SoA Kernel Architecture: The Transposed Cascade

The insight: Don't iterate candidates and probe words. Iterate words and filter candidates.

The database layout IS the algorithm.

The Current Architecture (AoS — Row-Major)

Memory layout: [candidate₀ word₀..word₂₅₅] [candidate₁ word₀..word₂₅₅] ...

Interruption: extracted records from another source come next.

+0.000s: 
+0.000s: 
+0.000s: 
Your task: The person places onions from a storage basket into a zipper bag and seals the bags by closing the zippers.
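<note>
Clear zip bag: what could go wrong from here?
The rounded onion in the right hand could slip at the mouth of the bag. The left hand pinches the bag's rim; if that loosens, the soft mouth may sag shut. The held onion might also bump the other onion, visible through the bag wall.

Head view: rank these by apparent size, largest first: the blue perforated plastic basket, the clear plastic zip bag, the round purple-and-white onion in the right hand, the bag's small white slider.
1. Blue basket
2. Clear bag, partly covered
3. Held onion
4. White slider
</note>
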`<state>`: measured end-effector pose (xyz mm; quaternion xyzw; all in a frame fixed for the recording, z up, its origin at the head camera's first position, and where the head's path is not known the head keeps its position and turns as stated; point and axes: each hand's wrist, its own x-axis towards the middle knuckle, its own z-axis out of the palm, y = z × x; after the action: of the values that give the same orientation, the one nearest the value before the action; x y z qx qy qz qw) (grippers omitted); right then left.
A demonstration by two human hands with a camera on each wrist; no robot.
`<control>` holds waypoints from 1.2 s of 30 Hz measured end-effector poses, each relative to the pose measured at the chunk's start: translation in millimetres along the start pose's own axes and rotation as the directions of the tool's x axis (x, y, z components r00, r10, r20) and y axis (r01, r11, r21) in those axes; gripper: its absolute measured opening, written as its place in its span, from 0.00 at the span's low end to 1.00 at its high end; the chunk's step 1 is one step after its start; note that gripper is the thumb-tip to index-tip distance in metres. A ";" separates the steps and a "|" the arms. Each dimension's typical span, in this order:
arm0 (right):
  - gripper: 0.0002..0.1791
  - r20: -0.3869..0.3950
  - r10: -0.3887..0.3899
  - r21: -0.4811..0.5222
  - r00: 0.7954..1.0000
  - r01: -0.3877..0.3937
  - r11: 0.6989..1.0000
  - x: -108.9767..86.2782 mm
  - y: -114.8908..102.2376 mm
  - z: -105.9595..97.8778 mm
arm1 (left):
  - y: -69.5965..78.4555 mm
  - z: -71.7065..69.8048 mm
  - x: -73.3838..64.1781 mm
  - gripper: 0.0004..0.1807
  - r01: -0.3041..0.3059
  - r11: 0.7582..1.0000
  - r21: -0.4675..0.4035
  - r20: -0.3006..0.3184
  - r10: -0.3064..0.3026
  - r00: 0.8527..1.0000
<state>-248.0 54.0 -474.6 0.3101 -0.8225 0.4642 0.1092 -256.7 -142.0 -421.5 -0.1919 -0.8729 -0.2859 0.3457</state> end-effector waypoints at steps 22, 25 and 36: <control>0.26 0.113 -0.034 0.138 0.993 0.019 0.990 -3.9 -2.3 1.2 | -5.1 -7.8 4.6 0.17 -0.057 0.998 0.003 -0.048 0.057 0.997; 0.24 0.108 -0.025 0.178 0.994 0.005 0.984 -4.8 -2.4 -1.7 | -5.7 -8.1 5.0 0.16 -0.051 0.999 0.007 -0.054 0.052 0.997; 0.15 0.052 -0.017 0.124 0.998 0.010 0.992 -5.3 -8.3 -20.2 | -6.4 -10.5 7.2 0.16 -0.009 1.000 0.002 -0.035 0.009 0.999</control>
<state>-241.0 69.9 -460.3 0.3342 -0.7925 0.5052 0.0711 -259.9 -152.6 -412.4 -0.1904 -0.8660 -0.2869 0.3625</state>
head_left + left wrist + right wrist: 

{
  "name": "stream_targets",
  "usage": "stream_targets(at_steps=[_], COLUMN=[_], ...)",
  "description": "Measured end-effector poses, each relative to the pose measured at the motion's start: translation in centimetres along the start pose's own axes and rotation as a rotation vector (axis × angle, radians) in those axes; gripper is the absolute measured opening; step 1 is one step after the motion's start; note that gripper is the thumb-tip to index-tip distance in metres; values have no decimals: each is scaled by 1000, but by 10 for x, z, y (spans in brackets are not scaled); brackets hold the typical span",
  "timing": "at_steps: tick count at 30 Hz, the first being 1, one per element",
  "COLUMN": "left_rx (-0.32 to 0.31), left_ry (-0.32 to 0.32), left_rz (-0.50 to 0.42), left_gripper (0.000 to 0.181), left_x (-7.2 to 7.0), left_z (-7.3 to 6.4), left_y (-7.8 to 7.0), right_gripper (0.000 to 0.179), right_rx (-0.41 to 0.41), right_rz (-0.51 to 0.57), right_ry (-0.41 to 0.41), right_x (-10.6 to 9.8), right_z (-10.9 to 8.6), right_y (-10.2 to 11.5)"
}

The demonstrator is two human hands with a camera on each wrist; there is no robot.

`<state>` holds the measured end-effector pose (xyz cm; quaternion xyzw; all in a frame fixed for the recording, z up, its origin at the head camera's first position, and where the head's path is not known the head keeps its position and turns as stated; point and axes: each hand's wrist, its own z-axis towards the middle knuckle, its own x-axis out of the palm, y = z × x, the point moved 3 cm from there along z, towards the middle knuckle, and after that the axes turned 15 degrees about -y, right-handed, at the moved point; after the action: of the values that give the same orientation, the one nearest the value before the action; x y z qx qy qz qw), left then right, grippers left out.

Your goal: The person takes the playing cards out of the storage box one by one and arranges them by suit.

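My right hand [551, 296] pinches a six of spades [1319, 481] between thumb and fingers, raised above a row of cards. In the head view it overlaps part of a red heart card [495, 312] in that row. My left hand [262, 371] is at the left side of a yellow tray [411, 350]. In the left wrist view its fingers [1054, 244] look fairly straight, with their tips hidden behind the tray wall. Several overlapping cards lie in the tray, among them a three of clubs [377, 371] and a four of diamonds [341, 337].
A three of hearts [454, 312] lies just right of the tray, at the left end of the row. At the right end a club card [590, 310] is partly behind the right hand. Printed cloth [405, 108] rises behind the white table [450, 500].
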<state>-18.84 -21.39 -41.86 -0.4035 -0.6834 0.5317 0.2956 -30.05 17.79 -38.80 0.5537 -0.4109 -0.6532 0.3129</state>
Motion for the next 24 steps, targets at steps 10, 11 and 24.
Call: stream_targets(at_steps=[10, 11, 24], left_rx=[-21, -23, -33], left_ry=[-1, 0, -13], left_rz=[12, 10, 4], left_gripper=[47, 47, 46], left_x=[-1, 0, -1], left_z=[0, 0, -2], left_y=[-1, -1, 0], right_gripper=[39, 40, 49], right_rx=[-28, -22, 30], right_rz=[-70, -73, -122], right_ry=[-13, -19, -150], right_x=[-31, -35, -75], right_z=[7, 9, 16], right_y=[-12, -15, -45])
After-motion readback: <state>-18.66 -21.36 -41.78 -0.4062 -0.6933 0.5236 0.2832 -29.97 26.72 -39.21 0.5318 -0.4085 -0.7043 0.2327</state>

Algorithm (kernel_pipeline, line 725):
    for each candidate:          ← sequential over N
        K0: XOR word[0]          ← random access into candidate's word 0
        K1: XOR word[0..8]       ← sequential within one candidate
        K2: XOR word[0..256]     ← sequential within one candidate

Cache behavior:
    K0 touches 8 bytes per candidate but strides by 2048 bytes.
    For 1M candidates: 8 bytes useful / 2048 bytes per cache line = 0.4% utilization.

Each K0 probe fetches one u64 from a different 2KB region. The CPU prefetcher can't help because the access pattern is "8 bytes at stride 2048" — every fetch pulls a full cache line but uses 1/256th of it.

The Transposed Architecture (SoA — Column-Major)

Memory layout:
    Column 0:   [cand₀_word₀, cand₁_word₀, cand₂_word₀, ... candₙ_word₀]
    Column 1:   [cand₀_word₁, cand₁_word₁, cand₂_word₁, ... candₙ_word₁]
    ...
    Column 255: [cand₀_word₂₅₅, cand₁_word₂₅₅, ... candₙ_word₂₅₅]

Algorithm (transposed cascade):
    Phase K0: scan Column 0 — XOR all N words with query[0], threshold filter
        → produces survivor_mask (bitmask of which candidates survived)

    Phase K1: scan Columns 0..8 — XOR only survivors' words, accumulate
        → narrows survivor_mask further

    Phase K2: scan Columns 0..255 — XOR only final survivors
        → exact EnergyConflict for each

Cache behavior:
    K0 is a contiguous sequential scan of N × 8 bytes.
    For 1M candidates: 8MB, perfectly prefetchable, 100% cache line utilization.
    AVX-512: 8 candidates per instruction (512 bits / 64 bits = 8 u64s).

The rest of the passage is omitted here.